The boswellia tree, which often reaches up to 18 feet in height, has a thick, papery bark that yields a gummy substance when peeled away. This gum contains natural sugars, essential oils, and a compound of terpenoids that is believed to account for boswellia’s medicinal properties. The acids in this compound have been named boswellic acids, and their potent inflammatory actions inhibit the production of prostaglandins, fatty acids that have hormone-like effects.

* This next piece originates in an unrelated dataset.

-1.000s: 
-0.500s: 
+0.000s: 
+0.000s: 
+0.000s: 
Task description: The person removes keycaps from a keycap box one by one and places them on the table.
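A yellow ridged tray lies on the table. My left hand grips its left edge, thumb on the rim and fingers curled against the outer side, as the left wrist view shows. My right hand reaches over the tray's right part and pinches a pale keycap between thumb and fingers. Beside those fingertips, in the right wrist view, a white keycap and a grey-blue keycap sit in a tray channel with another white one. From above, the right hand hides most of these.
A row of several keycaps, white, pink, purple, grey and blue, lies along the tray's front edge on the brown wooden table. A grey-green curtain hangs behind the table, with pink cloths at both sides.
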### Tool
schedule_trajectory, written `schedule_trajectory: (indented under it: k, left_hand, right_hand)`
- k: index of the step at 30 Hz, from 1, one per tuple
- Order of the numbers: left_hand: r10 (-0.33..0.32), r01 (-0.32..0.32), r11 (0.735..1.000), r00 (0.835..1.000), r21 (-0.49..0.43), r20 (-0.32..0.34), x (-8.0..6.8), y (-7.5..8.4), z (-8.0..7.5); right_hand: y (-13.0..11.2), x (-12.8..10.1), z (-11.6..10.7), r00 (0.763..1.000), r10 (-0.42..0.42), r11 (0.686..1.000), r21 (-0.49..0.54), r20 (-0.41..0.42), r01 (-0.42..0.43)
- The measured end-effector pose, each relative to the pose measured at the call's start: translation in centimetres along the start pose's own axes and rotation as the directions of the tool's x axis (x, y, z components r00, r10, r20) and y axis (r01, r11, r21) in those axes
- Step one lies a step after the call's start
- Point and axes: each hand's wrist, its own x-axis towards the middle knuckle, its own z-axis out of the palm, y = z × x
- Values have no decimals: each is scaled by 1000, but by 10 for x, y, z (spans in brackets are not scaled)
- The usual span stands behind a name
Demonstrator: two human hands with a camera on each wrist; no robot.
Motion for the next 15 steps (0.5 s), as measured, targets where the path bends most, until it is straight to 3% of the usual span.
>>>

One of the strongest studies done on boswellia compared the use of boswellia with the standard drug treatment for ulcerative colitis, an inflammatory bowel disorder. The study found that 82 percent of the patients taking the herb went into complete remission, compared with 75 percent on the medication. Although more scientific research is needed, it is encouraging that this safe and inexpensive herb has such potential benefits. And unlike most anti-inflammatory drugs, boswellia does not irritate the stomach.

The variety of health concerns that boswellia addresses is truly impressive. It also helps mobilize phlegm in respiratory conditions, normalizes menstrual irregularities, treats liver ailments, and enhances metabolic activity to aid in weight loss. As a paste, it can be applied to acne. As a poultice applied to joints, it can reduce the pain of injury. The underlying theme to all of boswellia’s applications is its ability to successfully treat conditions of excessive inflammation.